#### Input for this task

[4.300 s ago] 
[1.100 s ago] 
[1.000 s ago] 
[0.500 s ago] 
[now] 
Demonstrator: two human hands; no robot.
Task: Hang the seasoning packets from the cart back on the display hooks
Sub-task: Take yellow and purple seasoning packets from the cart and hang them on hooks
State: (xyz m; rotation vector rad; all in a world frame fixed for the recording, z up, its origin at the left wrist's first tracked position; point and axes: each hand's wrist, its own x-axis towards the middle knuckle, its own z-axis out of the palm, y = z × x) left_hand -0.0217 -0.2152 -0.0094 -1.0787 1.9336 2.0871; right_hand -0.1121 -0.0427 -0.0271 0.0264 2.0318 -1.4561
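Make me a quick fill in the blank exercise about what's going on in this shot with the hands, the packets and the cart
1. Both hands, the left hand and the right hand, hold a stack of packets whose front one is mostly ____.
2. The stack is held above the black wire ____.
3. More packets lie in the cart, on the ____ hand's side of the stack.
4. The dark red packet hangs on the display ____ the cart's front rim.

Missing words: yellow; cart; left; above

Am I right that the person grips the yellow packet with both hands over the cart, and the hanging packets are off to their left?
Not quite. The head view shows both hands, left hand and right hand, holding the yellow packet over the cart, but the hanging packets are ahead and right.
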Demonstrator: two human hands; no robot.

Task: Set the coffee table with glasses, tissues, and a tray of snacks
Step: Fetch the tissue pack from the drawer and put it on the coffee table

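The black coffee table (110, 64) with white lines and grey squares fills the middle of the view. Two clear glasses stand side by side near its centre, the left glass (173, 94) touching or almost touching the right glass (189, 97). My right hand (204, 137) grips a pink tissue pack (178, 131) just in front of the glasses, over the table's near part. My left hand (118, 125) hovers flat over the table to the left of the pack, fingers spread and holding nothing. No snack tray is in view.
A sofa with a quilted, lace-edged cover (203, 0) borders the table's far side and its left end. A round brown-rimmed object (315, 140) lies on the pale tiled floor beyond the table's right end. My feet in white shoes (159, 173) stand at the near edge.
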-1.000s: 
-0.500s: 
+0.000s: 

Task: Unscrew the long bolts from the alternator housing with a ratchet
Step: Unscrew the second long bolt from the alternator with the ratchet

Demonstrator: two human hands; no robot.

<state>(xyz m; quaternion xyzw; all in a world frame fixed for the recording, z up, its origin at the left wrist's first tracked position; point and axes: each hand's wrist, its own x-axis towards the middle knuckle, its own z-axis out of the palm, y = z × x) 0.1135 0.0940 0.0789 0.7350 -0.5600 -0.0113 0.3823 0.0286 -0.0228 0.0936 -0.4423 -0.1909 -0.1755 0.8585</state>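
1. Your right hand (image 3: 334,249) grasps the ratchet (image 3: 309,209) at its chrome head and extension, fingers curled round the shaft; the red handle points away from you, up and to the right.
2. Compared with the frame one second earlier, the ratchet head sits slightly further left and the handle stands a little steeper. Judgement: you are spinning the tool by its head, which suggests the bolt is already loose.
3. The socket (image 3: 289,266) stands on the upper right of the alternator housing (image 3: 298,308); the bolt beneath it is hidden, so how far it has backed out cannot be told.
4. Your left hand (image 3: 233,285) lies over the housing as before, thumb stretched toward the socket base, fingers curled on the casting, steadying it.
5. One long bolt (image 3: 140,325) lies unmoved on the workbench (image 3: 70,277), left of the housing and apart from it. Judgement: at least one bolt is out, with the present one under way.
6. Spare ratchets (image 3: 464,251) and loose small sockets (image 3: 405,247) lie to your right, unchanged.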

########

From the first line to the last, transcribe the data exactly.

**Exercise output**
[4.300 s ago] 
[1.100 s ago] 
[1.000 s ago] 
[0.500 s ago] 
[now] 
Demonstrator: two human hands; no robot.
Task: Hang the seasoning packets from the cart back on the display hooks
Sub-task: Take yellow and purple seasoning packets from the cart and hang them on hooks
State: (xyz m; rotation vector rad; all in a world frame fixed for the recording, z up, its origin at the left wrist's first tracked position; point and axes: each hand's wrist, its own x-axis towards the middle knuckle, its own z-axis out of the palm, y = z × x) left_hand -0.0217 -0.2152 -0.0094 -1.0787 1.9336 2.0871; right_hand -0.1121 -0.0427 -0.0271 0.0264 2.0318 -1.4561
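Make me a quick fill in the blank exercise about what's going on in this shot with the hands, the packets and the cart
1. Both hands, the left hand and the right hand, hold a stack of packets whose front one is mostly ____.
2. The stack is held above the black wire ____.
3. More packets lie in the cart, on the ____ hand's side of the stack.
4. The dark red packet hangs on the display ____ the cart's front rim.

Missing words: yellow; cart; left; above

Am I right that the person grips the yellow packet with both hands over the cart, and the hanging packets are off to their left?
Not quite. The head view shows both hands, left hand and right hand, holding the yellow packet over the cart, but the hanging packets are ahead and right.
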Demonstrator: two human hands; no robot.

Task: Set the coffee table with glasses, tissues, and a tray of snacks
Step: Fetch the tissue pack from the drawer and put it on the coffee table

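The black coffee table (110, 64) with white lines and grey squares fills the middle of the view. Two clear glasses stand side by side near its centre, the left glass (173, 94) touching or almost touching the right glass (189, 97). My right hand (204, 137) grips a pink tissue pack (178, 131) just in front of the glasses, over the table's near part. My left hand (118, 125) hovers flat over the table to the left of the pack, fingers spread and holding nothing. No snack tray is in view.
A sofa with a quilted, lace-edged cover (203, 0) borders the table's far side and its left end. A round brown-rimmed object (315, 140) lies on the pale tiled floor beyond the table's right end. My feet in white shoes (159, 173) stand at the near edge.
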-1.000s: 
-0.500s: 
+0.000s: 

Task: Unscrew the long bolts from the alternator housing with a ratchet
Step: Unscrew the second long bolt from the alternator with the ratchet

Demonstrator: two human hands; no robot.

<state>(xyz m; quaternion xyzw; all in a world frame fixed for the recording, z up, its origin at the left wrist's first tracked position; point and axes: each hand's wrist, its own x-axis towards the middle knuckle, its own z-axis out of the palm, y = z × x) 0.1135 0.0940 0.0789 0.7350 -0.5600 -0.0113 0.3823 0.0286 -0.0228 0.0936 -0.4423 -0.1909 -0.1755 0.8585</state>
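1. Your right hand (image 3: 334,249) grasps the ratchet (image 3: 309,209) at its chrome head and extension, fingers curled round the shaft; the red handle points away from you, up and to the right.
2. Compared with the frame one second earlier, the ratchet head sits slightly further left and the handle stands a little steeper. Judgement: you are spinning the tool by its head, which suggests the bolt is already loose.
3. The socket (image 3: 289,266) stands on the upper right of the alternator housing (image 3: 298,308); the bolt beneath it is hidden, so how far it has backed out cannot be told.
4. Your left hand (image 3: 233,285) lies over the housing as before, thumb stretched toward the socket base, fingers curled on the casting, steadying it.
5. One long bolt (image 3: 140,325) lies unmoved on the workbench (image 3: 70,277), left of the housing and apart from it. Judgement: at least one bolt is out, with the present one under way.
6. Spare ratchets (image 3: 464,251) and loose small sockets (image 3: 405,247) lie to your right, unchanged.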

The exercise asks for nothing more than this.